Worries about the health of financial markets dominated a meeting of the Fed's policy-making committee on Aug. 7, but officials decided there was not yet sufficient evidence that the problems were affecting the growth of the broader economy.
Just three days later, the Fed's chairman, Ben S. Bernanke, convened an early-morning conference call to inform them that the central bank had been forced to start pumping money into a financial system that was suddenly seizing up. More than five years later, the system remains heavily dependent on those pumps.
"The market is not operating in a normal way," Mr. Bernanke said on that August call, in a moment of historic understatement. "It's a question of market functioning, not a question of bailing anybody out. That's really where we are right now."
The actual conversations from the Fed's meetings are released once a year after a five-year delay. With a wealth of detail beyond the terse statements and formal minutes issued in the hours and weeks after the meetings, the transcripts provide fresh insights into the debates, actions and judgment of policy makers.
August 2007 was the month that the Fed began its long transformation from somnolence to activism. Mr. Bernanke and his colleagues would continue to wrestle with misgivings about the extent of the Fed's powers, and about the limits of appropriate action. At times they would hesitate or move slowly. At times they even would reverse course, most importantly in standing by as Lehman Brothers collapsed the following year. But it is now widely accepted that their efforts helped to arrest the economic chaos unleashed by the financial crisis.

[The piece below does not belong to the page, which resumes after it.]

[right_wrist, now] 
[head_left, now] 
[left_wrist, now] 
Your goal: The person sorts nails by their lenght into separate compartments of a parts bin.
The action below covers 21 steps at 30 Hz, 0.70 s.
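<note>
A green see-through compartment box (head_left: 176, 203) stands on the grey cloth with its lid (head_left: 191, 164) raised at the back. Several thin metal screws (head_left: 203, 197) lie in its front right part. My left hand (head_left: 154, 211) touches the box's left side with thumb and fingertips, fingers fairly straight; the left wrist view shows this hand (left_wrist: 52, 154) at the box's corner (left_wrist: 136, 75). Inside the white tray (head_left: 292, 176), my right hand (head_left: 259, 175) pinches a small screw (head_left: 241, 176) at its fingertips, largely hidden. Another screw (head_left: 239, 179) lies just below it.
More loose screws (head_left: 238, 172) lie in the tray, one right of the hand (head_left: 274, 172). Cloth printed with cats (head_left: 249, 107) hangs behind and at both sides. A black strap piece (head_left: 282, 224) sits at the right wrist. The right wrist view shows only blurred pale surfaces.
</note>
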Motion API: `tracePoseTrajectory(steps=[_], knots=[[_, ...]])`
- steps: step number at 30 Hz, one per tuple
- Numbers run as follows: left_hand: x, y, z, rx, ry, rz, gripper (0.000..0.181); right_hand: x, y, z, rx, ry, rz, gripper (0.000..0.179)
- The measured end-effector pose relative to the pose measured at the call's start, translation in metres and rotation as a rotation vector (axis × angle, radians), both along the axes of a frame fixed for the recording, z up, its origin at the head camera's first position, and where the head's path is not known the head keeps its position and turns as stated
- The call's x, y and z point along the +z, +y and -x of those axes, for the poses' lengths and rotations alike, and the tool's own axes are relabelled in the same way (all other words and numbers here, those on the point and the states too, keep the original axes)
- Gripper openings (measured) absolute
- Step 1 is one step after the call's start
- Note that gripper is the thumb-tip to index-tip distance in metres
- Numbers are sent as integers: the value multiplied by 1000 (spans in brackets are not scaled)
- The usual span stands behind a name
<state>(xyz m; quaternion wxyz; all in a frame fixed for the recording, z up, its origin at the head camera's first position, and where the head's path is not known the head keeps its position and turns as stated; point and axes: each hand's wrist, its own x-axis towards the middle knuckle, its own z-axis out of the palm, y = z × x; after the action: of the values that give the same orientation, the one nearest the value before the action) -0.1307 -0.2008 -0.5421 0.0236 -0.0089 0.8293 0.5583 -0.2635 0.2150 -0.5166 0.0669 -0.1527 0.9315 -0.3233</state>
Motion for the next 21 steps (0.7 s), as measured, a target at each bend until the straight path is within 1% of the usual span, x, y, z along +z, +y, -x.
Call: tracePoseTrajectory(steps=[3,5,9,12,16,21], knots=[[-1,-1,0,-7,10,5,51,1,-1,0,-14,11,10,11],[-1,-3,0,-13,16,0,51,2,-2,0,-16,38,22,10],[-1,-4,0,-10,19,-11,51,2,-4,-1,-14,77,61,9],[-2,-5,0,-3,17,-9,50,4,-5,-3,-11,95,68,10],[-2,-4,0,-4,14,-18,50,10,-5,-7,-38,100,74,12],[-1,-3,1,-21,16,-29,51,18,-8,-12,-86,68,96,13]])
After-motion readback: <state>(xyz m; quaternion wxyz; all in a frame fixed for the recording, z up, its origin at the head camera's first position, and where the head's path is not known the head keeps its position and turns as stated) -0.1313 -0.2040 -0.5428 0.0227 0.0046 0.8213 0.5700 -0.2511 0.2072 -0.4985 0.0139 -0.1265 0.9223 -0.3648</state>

Some of what followed might have been predicted by close readers of Mr. Bernanke's work as an academic. He had long argued that the big lesson of the Great Depression was that a central bank should never allow its financial system to run short of money. Even more than its efforts to reduce borrowing costs, the Fed's policy over the coming years would be defined by its determination to provide the funding private investors were withholding.

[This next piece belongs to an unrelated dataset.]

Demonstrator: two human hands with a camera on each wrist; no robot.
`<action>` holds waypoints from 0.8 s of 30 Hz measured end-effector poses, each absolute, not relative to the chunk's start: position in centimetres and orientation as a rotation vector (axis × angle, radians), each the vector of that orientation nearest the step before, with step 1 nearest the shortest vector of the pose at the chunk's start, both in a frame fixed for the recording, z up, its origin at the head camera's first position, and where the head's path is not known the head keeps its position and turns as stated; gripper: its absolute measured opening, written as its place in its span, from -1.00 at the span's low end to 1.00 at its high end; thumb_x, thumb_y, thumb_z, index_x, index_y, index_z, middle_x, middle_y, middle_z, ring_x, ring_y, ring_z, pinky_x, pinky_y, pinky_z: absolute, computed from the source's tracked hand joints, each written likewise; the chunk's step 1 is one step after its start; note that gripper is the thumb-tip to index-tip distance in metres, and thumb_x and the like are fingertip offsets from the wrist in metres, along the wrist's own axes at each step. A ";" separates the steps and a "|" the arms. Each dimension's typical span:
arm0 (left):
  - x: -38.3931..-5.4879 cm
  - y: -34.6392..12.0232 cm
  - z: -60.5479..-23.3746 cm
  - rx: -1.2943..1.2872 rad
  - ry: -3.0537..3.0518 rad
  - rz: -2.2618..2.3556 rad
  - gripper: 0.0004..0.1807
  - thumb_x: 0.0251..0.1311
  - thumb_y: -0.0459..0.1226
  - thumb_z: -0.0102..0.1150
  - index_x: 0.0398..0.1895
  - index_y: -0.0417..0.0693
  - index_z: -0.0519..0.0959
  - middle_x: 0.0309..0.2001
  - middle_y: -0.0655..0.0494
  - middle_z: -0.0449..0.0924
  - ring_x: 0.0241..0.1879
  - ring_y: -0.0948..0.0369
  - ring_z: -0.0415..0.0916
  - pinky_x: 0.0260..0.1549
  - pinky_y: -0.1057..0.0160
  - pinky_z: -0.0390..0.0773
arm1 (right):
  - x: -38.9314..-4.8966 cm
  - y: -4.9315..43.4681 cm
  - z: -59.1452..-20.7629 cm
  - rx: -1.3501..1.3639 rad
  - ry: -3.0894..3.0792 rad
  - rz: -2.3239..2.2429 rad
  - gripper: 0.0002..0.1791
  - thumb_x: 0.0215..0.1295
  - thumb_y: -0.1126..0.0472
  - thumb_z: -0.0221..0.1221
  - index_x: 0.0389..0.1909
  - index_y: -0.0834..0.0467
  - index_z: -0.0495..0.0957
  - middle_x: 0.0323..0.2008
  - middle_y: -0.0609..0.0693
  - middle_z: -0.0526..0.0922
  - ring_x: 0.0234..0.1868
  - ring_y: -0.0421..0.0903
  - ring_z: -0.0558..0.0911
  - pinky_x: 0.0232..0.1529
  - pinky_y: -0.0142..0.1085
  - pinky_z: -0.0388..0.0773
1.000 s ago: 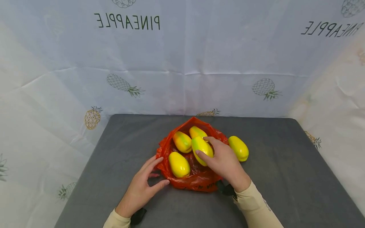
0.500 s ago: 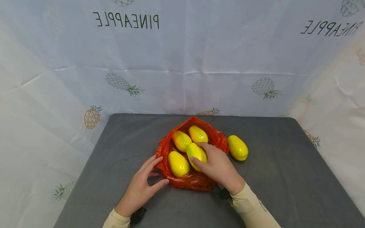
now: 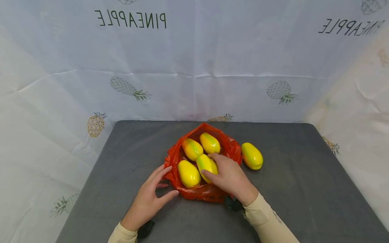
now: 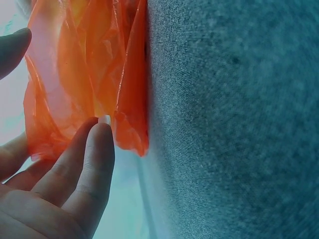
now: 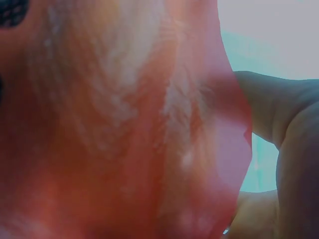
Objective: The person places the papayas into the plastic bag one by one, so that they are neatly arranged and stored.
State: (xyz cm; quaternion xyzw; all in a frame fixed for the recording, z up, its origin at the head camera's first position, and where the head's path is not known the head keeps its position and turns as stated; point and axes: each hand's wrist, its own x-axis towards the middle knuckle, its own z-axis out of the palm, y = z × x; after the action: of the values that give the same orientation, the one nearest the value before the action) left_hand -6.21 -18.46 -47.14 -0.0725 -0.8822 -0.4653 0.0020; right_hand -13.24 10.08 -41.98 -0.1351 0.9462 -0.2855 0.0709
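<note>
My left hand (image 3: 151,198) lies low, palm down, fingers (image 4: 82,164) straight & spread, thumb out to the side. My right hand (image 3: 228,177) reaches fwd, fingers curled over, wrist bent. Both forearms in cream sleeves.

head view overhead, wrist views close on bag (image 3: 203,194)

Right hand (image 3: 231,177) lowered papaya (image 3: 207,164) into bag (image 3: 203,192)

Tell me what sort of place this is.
Probably a staged recording setup, not a real kitchen or shop: a grey felt-like table is walled in by a creased pineapple-print backdrop, and the glossy yellow-green fruits in the orange plastic bag look like props.
</note>
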 end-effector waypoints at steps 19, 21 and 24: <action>-6.1 -18.4 -47.0 -0.271 -2.753 -1.433 -0.11 0.22 0.10 0.56 0.59 0.14 0.43 0.65 0.08 0.29 0.26 0.17 0.64 0.13 0.14 0.79 | -13.4 9.9 -42.7 -0.427 2.813 -0.780 -0.29 0.31 -0.18 0.47 0.34 0.12 0.59 -0.08 -0.08 0.78 -0.29 -0.22 0.62 -0.15 -0.20 0.72; -6.1 -18.4 -47.1 -0.262 -2.754 -1.431 -0.11 0.21 0.10 0.56 0.58 0.17 0.43 0.65 0.09 0.29 0.26 0.17 0.63 0.13 0.15 0.79 | -13.4 9.9 -42.8 -0.430 2.810 -0.776 -0.29 0.31 -0.18 0.47 0.34 0.13 0.59 -0.10 -0.08 0.78 -0.31 -0.22 0.61 -0.17 -0.20 0.70; -6.1 -18.4 -47.1 -0.262 -2.753 -1.426 -0.12 0.22 0.11 0.56 0.58 0.21 0.43 0.65 0.09 0.29 0.25 0.18 0.64 0.13 0.17 0.78 | -13.5 9.8 -42.9 -0.430 2.803 -0.769 -0.29 0.32 -0.18 0.47 0.33 0.14 0.59 -0.11 -0.08 0.77 -0.33 -0.22 0.60 -0.19 -0.22 0.69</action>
State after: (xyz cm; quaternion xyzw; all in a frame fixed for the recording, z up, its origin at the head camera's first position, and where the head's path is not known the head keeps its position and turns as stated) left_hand -6.09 -18.45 -47.15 -0.0842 -0.8847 -0.4583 0.0153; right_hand -13.45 9.81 -42.90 -0.1456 0.9491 -0.2604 0.1013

But in the face of an unprecedented crisis, Mr. Bernanke also would set aside his own work. He had long argued that the Fed should strive to respond to economic circumstances as transparently and predictably as possible, a break from the intuitive and unpredictable style of his predecessor, Alan Greenspan.

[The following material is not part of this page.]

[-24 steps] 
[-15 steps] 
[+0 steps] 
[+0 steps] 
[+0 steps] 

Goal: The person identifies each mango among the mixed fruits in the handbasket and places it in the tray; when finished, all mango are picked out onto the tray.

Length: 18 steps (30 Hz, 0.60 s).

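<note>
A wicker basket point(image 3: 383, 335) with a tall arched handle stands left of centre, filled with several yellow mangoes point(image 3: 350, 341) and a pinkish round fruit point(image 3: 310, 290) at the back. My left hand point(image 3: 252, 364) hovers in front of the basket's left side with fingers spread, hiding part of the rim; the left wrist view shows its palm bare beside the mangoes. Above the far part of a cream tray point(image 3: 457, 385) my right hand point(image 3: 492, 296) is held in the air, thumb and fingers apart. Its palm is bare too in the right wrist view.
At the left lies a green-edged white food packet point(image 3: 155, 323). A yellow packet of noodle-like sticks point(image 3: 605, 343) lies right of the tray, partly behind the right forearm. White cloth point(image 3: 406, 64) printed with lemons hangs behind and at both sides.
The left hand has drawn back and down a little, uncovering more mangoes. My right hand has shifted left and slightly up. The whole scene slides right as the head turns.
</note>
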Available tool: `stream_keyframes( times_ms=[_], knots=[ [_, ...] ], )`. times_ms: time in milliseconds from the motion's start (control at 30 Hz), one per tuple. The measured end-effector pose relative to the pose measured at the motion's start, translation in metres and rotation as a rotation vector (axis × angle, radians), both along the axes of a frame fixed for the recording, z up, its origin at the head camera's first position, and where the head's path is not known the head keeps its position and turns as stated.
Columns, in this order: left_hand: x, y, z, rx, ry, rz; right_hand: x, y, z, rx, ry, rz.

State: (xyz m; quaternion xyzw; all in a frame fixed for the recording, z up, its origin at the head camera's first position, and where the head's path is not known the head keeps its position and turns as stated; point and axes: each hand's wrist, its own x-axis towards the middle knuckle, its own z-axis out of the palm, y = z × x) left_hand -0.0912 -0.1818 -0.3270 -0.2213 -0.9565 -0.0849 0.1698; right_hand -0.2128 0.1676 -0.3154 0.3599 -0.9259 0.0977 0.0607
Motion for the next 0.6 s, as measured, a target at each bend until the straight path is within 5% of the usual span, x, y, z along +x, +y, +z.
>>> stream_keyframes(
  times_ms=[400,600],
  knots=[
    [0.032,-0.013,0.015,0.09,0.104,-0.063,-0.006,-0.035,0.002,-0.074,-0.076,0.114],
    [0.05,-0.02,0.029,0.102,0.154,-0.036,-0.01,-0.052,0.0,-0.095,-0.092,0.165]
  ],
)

By the end of 2007, even as the available economic data remained fairly strong, Mr. Bernanke and his colleagues instead concluded that they could see the future, that they did not like what they saw, and that it was time to act.
"Intuition suggests that stronger action by the central bank may be warranted to prevent particularly costly outcomes," Mr. Bernanke said in an October 2007 speech that marked the beginning of his public embrace of the need for pre-emptive action.
The Fed's most dramatic steps did not begin until December 2007, when it created the Term Auction Facility, the first in a series of new programs intended to pump money into the financial system, and arranged to pump dollars into the European financial system in partnership with the European Central Bank.
And by January 2008, the Fed's response to the crisis was in full swing.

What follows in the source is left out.